お酒
ビールと一緒に、かつおのフライとライムマヨネーズ
[長尾智子 料理の歳時記]
2019.05.22
食材は旬の時期に味わうのがいちばん。出盛りの食材をいかにおいしく料理するか。料理研究家の長尾智子さんに教えていただきます。
初夏の食材「かつお」
スズキ目サバ科。日本の太平洋沿岸に生息し、夏に黒潮と親潮がぶつかる三陸海岸沖あたりまで北上し、秋になって親潮の勢力が強くなると南下する。北上するかつおを「のぼりがつお」と呼び、特に4〜6月、その年初めて水揚げされたものを「初がつお」と呼び、江戸時代にこれを食べることを「粋」として珍重した。脂がまだ乗っていないためにさっぱりしている。一方、秋になり南下するかつおは「戻りがつお」と呼ばれ、こちらは脂が乗ってもっちりした食感になり、秋の味として好まれている。
「かつおはフライにしても美味しくいただけます。かつおの半分が浸かるくらい、少なめの油で揚げ始め、足りなくなったら足すというやり方が気楽でおすすめ。衣は、薄力粉→卵液→パン粉ではなく、薄力粉に卵白と水を加えて混ぜてかつおをくぐらせ、パン粉をつけるだけ。面倒のない簡単フライ衣です。卵黄が残るので、私はそれでマヨネーズを作ります。泡立て器で泡立てるなら卵黄1個が作りやすい分量です。マヨネーズ作りで覚えておきたいのが、油の分量で仕上がりを調整できるということ。硬めにしたければ油を多く、ゆるめにするなら少なく。今回は酢の代わりにライムを使って爽やかな味わいにしました。レモンやリンゴ酢でもいいでしょう。ハンドミキサーやブレンダーがあれば、より簡単に作ることができます」
<材料 3~4人分>
かつお(刺身用) 大きめ1さく
薄力粉 大さじ山盛り1
パン粉 50~60g
卵 1個
塩 少々
揚げ油(菜種油、太白ごま油、米油など)適量
ライム 1個
白ワインビネガー 小さじ1
オリーブ油 150~170ml
<作り方>
1 かつおは血合いを取り除き、少し厚めのひと口大に切り分ける。バットに入れ、軽く塩を振る。
2 卵は卵黄と卵白に分ける。ボウルに薄力粉をふるい入れる。卵白と水150ml(材料外)を混ぜ合わせ、薄力粉に加えて溶きのばす。
3 マヨネーズを作る。ボウルに卵黄とライム果汁、ライムの皮をすりおろしたもの1/4個分、塩を入れ、泡立て器で混ぜ合わせる。オリーブ油を少しずつ加えながらしっかりと混ぜ、とろりとしたマヨネーズに仕上げる。泡立て器で絶えず混ぜてしっかり乳化させること。

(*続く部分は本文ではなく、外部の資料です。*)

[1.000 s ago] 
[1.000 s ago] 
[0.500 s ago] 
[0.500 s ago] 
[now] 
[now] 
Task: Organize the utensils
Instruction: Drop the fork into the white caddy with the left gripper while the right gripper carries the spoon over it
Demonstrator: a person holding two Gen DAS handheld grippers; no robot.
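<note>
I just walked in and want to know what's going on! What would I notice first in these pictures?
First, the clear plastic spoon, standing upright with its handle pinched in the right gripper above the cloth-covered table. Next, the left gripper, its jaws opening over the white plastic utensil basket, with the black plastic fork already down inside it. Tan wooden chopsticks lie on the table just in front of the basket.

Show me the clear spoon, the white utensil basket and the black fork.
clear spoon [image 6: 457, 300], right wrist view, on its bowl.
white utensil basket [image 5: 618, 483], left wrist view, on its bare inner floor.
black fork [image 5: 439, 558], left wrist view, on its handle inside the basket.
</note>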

4 パン粉をビニール袋に入れて手でもんで細かくし、バットに入れる。2の衣にかつおをくぐらせ、パン粉をしっかりまぶしつける。フライパンに揚げ油を1cm深さに入れて中火にかけ、中温に温め、かつおを並べ入れる。動かさないように揚げ焼きし、上下を返してカリッと色よく揚がったらキッチンペーパーなどに取って油を切る。
5 マヨネーズをココットなどに入れて器にのせ、周りに4を盛る。
プロフィル
長尾智子(ながお・ともこ)
フードコーディネーター。レシピのみならず、調理道具、器、食文化全体を大きくとらえた独自の世界観が、性別を問わず支持を集める。「食べ方帖」(文化出版局)など著書多数。新刊は、お茶とお菓子、お酒と肴(さかな)を一冊にまとめた「ティーとアペロ」(柴田書店)。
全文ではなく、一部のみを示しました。